His heart always sounded like an angry hummingbird trapped between his lungs, but Barry was also a notoriously terrible liar, so it wasn’t as relevant as it could have been.

Dangit,” Superman said, crossing his arms again. He leaned back to scope out the area around them. No one seemed to be paying them much mind. “What time?”

“Eleven on a Saturday,” Flash said, looking even more smug. “You know I don’t mess around.”

“Tch!” Superman made an irritated sound, licking his canines. Then he snapped his fingers. “You forgot about–”

“Nnnope,” Flash interrupted. “I’m including the new ones in that, that’s the whole reason we had to reset our times, otherwise I’d still be at seven-point-four.”
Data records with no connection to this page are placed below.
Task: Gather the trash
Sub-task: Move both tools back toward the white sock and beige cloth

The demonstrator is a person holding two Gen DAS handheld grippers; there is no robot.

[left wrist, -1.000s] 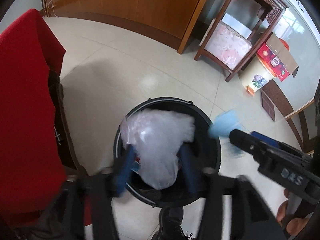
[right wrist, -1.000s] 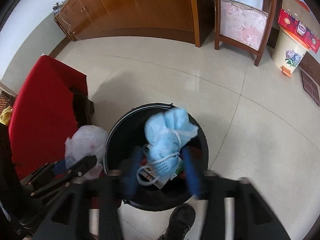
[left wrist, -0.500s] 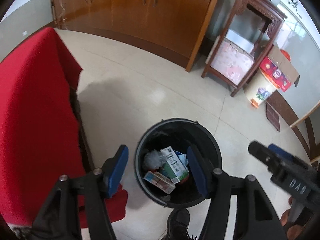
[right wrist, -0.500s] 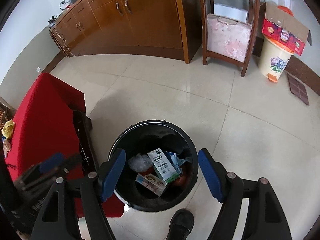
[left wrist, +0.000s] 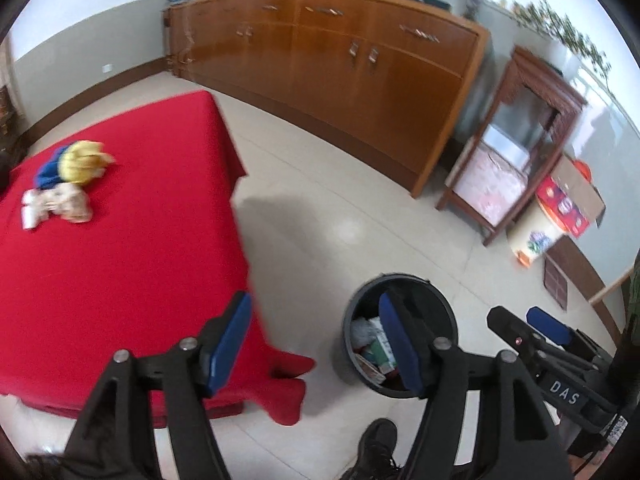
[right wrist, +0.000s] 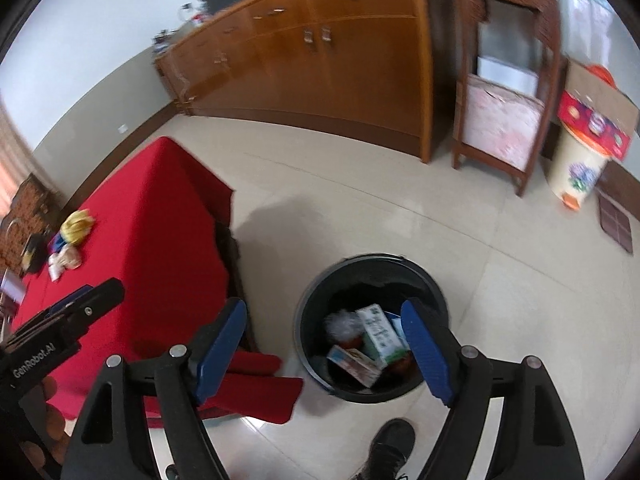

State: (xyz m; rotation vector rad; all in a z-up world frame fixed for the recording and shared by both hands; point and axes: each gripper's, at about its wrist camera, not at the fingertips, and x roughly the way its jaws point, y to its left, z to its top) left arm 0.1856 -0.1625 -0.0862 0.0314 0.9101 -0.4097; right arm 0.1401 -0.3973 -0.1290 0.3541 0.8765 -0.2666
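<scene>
A black round bin (left wrist: 356, 304) (right wrist: 308, 304) stands on the tiled floor beside a table under a red cloth (left wrist: 120, 248) (right wrist: 152, 232). Inside it lie a clear plastic bag (right wrist: 340, 322), a green-and-white carton (right wrist: 378, 332) and other packaging. More trash lies at the table's far side: a yellow and blue wad (left wrist: 76, 164) (right wrist: 74, 226) and a crumpled whitish piece (left wrist: 60, 204) (right wrist: 64, 260). My left gripper (left wrist: 316, 344) is open and empty, raised between table edge and bin. My right gripper (right wrist: 324, 354) is open and empty above the bin's near rim.
A long wooden sideboard (left wrist: 332, 68) lines the far wall. A dark wooden stand (right wrist: 504, 92) and a flowered white pail (right wrist: 576, 176) under a red box stand at the right. My black shoe (right wrist: 386, 452) is on the floor in front of the bin.
A second ago the left gripper held a plastic bag and the right a blue mask over the bin. Both opened, the items dropped in, and both grippers have risen and tilted toward the table.
</scene>
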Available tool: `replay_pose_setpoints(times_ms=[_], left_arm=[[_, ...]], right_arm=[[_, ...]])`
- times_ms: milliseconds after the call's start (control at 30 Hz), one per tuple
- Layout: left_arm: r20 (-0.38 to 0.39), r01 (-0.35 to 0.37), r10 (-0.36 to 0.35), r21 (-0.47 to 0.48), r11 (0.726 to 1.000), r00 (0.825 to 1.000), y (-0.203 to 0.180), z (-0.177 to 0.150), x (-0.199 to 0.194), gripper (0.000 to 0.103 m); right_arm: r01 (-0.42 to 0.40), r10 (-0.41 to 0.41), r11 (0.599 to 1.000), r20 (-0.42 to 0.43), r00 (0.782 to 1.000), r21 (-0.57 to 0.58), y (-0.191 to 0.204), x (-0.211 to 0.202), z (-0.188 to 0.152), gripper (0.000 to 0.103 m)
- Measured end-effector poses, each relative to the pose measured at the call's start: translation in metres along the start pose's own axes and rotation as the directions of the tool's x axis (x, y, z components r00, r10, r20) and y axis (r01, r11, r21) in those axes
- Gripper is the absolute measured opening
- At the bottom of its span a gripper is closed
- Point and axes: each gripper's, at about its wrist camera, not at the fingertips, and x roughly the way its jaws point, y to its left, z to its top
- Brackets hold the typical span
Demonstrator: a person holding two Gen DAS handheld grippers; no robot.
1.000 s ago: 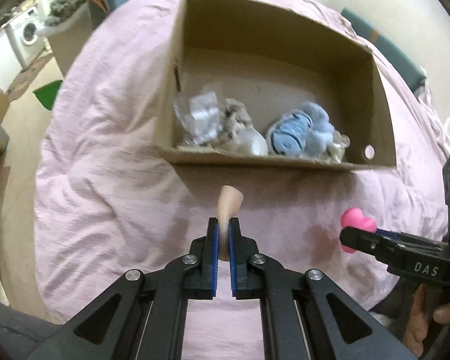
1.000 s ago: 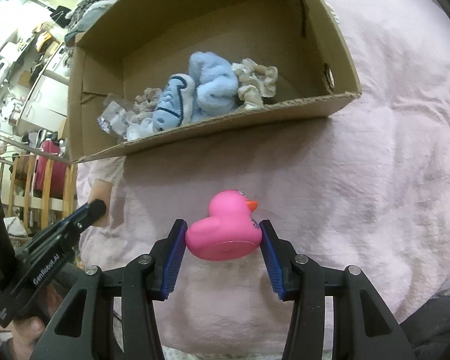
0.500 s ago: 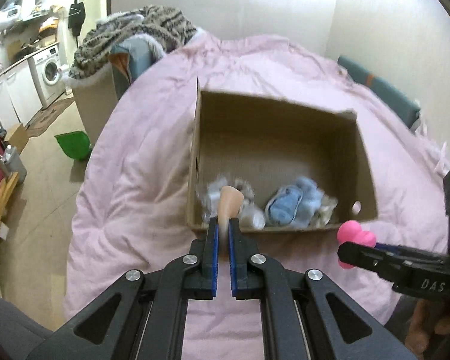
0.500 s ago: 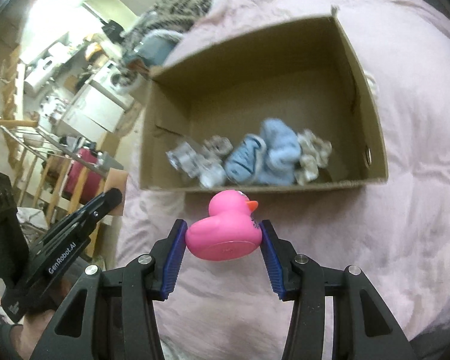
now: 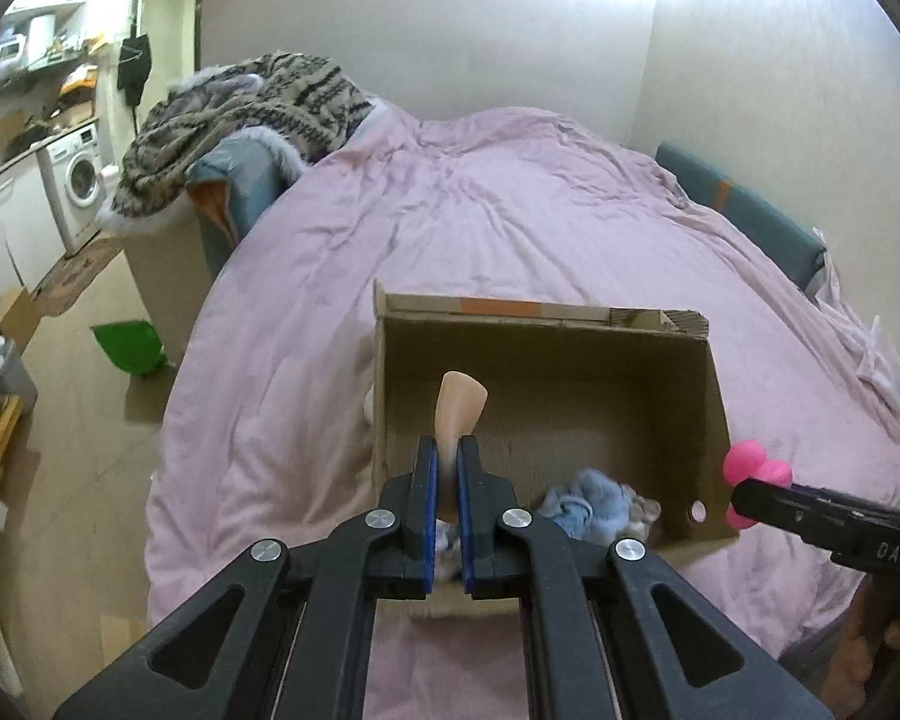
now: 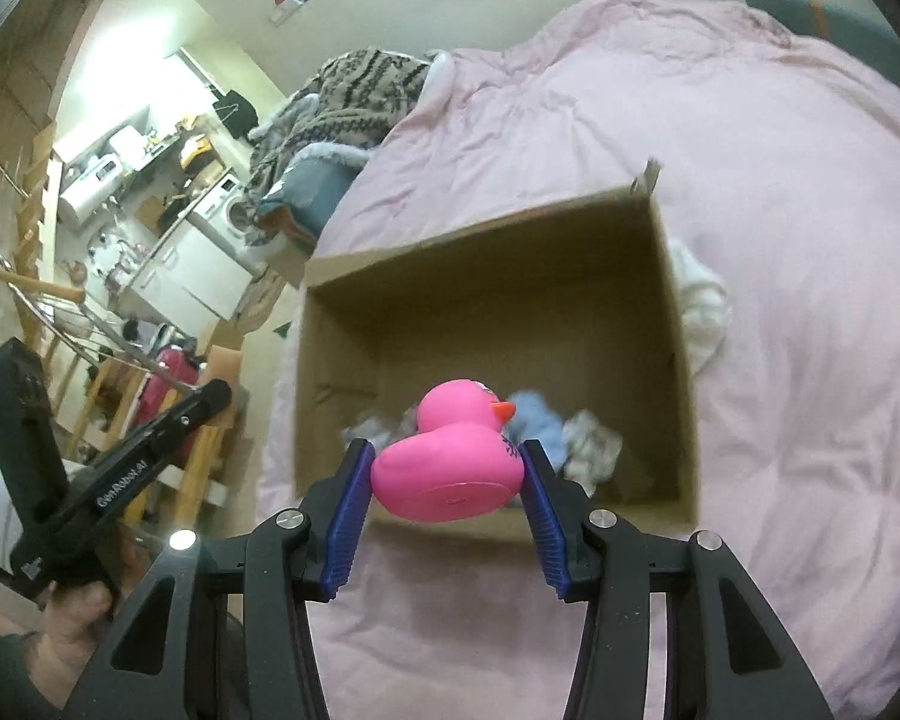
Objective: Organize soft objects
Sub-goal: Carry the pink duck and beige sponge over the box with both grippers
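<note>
Pink duck [image 6: 447, 468] clamped | box [image 6: 672, 360] contents blurred | beige item [image 5: 459, 414] unidentifiable

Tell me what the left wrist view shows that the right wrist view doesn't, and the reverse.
Left wrist only: the left gripper shut on a beige soft piece, and a green bin on the floor. Right wrist only: the pink duck's full body and orange beak, clamped in the right gripper. Both: the cardboard box on the pink bedding with a blue plush inside.

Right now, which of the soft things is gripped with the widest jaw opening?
The pink rubber duck in the right gripper: its jaws are spread wide around its body, while the left gripper pinches the thin beige piece nearly shut.
</note>
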Motion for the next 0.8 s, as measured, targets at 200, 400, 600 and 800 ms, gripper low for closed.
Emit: replay_pose_setpoints(times_ms=[200,400,600,800], left_arm=[[0.024,-0.029,0.028,0.071,0.997,0.999,-0.007,-0.007,0.037,0.006],[-0.005,-0.063,0.064,0.089,0.994,0.998,-0.006,-0.016,0.062,0.006],[-0.060,-0.018,0.021,0.041,0.999,0.998,-0.001,-0.020,0.069,0.006],[-0.077,0.001,0.002,0.041,0.999,0.997,-0.004,-0.022,0.074,0.006]], right_arm=[[0.073,-0.072,0.996,-0.039,0.997,0.050,-0.031,0.028,-0.002,0.052],[0.127,-0.122,0.990,-0.080,0.989,0.055,-0.037,0.047,-0.007,0.052],[0.144,-0.139,0.989,-0.116,0.983,0.037,-0.035,0.061,-0.010,0.052],[0.160,-0.154,0.987,-0.136,0.979,0.032,-0.036,0.066,-0.012,0.052]])
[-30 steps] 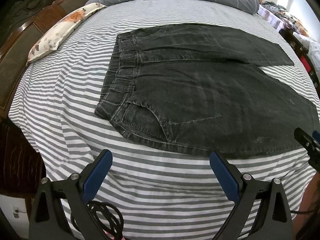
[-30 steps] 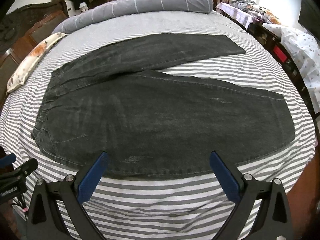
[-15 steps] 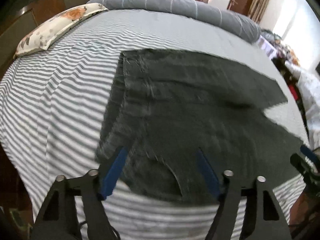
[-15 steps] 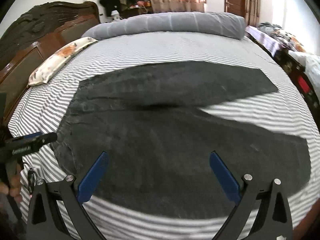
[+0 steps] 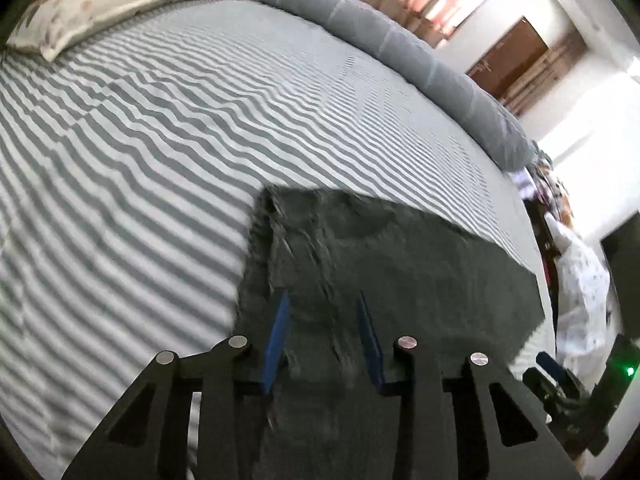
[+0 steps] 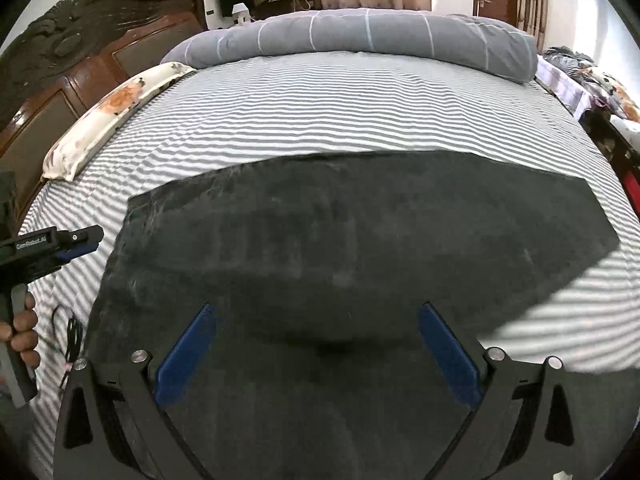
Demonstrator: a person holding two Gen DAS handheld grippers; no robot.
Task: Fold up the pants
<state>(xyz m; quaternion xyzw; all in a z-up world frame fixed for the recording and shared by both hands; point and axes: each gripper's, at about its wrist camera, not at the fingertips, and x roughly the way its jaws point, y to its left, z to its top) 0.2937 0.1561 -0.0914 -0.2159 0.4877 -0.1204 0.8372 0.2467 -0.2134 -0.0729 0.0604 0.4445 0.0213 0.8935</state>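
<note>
The dark grey pants [image 6: 360, 248] are lying spread on a bed covered with a grey-and-white striped sheet [image 6: 340, 112], filling the lower centre of the right wrist view, their far edge running across the middle of the frame and one end tapering toward the right. The right gripper [image 6: 316, 356] is being held over the pants at the bottom of that frame, its two blue pads [image 6: 186, 354] standing wide apart with only flat cloth showing behind the gap; nothing is being gripped. Whether the pads are touching the fabric cannot be told.

In the left wrist view the pants [image 5: 400, 264] are occupying the lower centre and lower right, blurred, with their upper left corner near the middle of the frame and a ridge of bunched cloth running down from it. The left gripper [image 5: 322, 340] is being pointed down at that edge of the pants from the bottom centre, its jaws having just been closing and now standing fairly narrow, with pants fabric seen between the blue pads [image 5: 276, 340]. Whether the pads are already pressing on the cloth cannot be told through the blur.

The left gripper [image 6: 86, 240] is also being seen at the left edge of the right wrist view, just beside the left end of the pants, its handle being grasped by a hand [image 6: 22, 330]. A grey rolled duvet [image 6: 360, 36] and a floral pillow [image 6: 108, 116] are lying along the upper part of that frame, well apart from the pants
</note>
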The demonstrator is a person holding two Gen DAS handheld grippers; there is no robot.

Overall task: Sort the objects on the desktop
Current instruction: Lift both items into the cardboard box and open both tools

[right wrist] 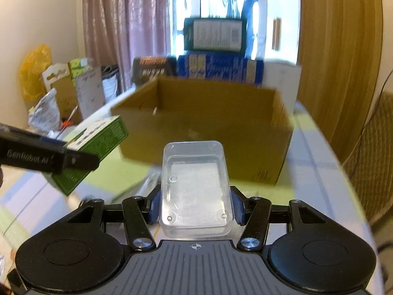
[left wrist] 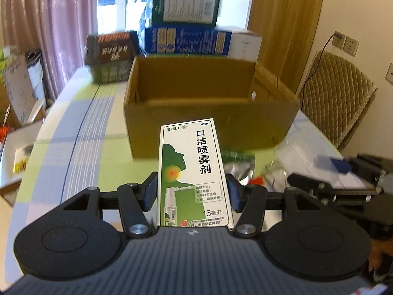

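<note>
A white and green spray medicine box is held upright between the blue pads of my left gripper, which is shut on it above the table. The same medicine box and left gripper show at the left of the right wrist view. My right gripper is shut on a clear plastic case. That clear case and the right gripper also appear at the right of the left wrist view. An open brown cardboard box stands just ahead of both grippers, with nothing visible inside it.
Behind the cardboard box, several product boxes are stacked. Foil and plastic packets lie on the checked tablecloth near the box. A quilted chair stands to the right, and bags and cartons clutter the floor at left.
</note>
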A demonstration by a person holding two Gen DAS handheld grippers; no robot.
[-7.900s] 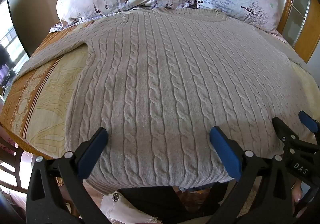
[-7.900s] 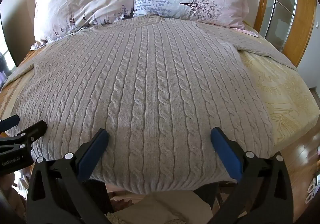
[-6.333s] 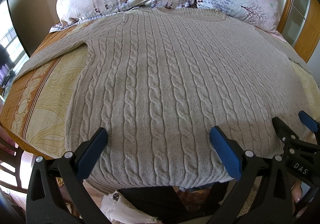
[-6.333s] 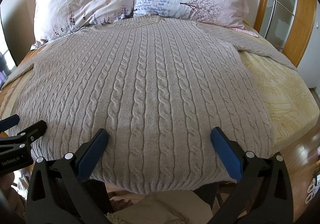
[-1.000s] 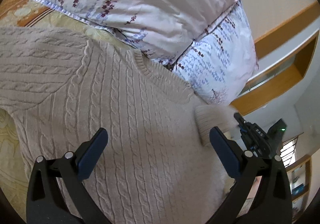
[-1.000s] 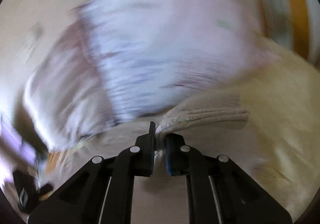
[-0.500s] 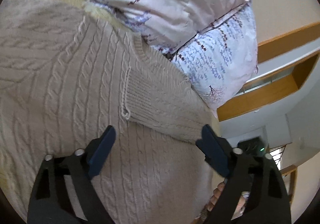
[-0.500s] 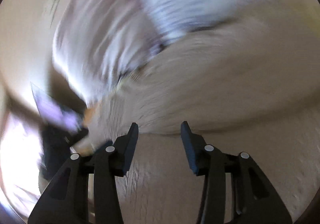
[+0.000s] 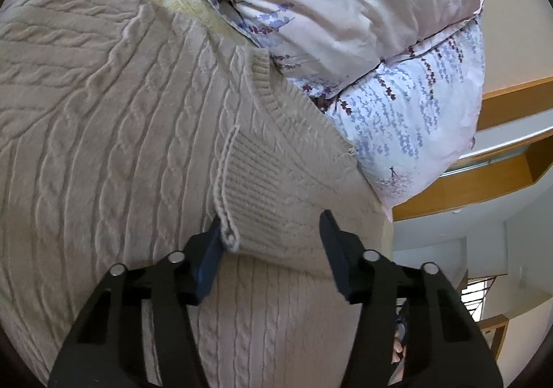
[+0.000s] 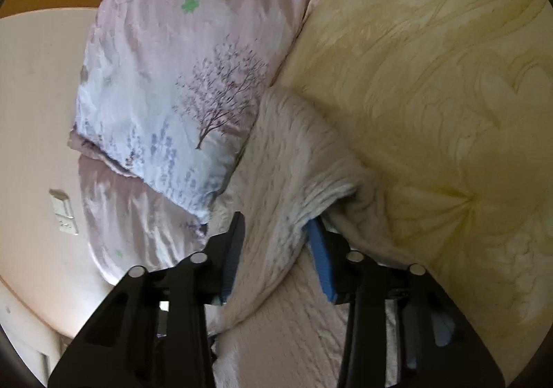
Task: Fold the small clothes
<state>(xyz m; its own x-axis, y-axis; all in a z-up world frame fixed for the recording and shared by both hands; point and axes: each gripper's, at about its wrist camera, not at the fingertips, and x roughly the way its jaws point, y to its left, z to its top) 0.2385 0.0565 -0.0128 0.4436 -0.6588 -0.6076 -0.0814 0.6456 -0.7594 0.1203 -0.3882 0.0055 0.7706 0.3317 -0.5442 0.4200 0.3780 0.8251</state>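
Since the earlier frames, the beige cable-knit sweater (image 9: 114,132) no longer lies fully spread on the bed: its right sleeve, with the ribbed cuff (image 9: 249,180), now lies folded across the chest near the neckline, just below the floral pillows (image 9: 345,7). The left tongs (image 9: 269,249) have just been closing; they stand apart astride the cuff end, one blue pad touching its edge, the other clear of it, so nothing is clamped. The right tongs (image 10: 276,249) have opened and then narrowed a little; a thick fold of the sweater at the right shoulder sits between them, beside the yellow patterned bedsheet (image 10: 432,76), but blur hides whether the pads press it, so I cannot tell. The step in hand appears to be the sleeve fold. Next, probably, the left tongs need to settle the cuff flat, then the far-left sleeve needs the same inward fold
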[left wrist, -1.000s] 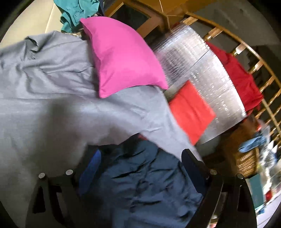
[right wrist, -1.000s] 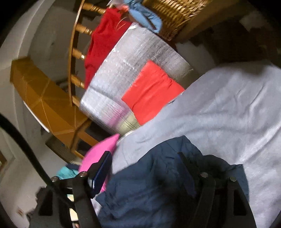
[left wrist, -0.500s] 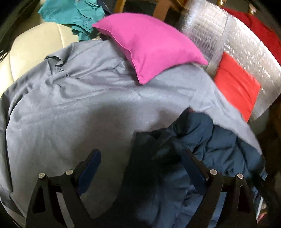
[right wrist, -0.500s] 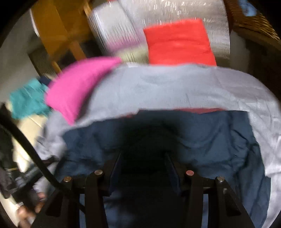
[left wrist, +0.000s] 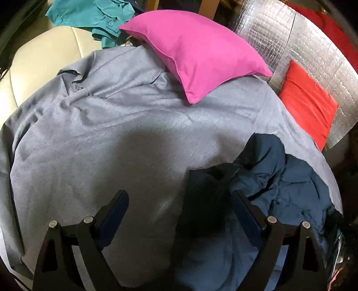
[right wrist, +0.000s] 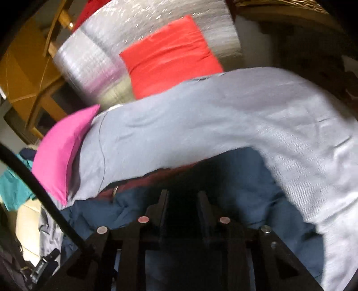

Tch.” Superman drummed his fingers against his bicep. “Nine seconds,” he repeated, torn between irritation and awe.

“You know what that means,” Flash said, waggling his eyebrows.

Superman sighed. “Alright, where are we going?”

“I want soup.”

“Uh-huh.” Superman waited. Flash was waiting for him to ask. Superman was not going to give him the satisfaction.

“… in Saigon.”

“You’ve been watching Bourdain again,” Superman accused.

“It looked like really good soup!” Flash said, defensive.

“Fine,” Superman said, “but I am going to beat your time, and when I do–”

“Beat what, now?” Wonder Woman asked, having managed to approach them while they were distracted by negotiations.

“Nothing!” Flash and Superman said at once.

“We were just talking,” Superman said.

“About stuff,” Flash added unnecessarily. “Private, personal, man stuff.”

Wonder Woman’s eyebrows shot up. She was close enough for her lariat to hum on her hip. She looked Flash over. Flash started to turn red.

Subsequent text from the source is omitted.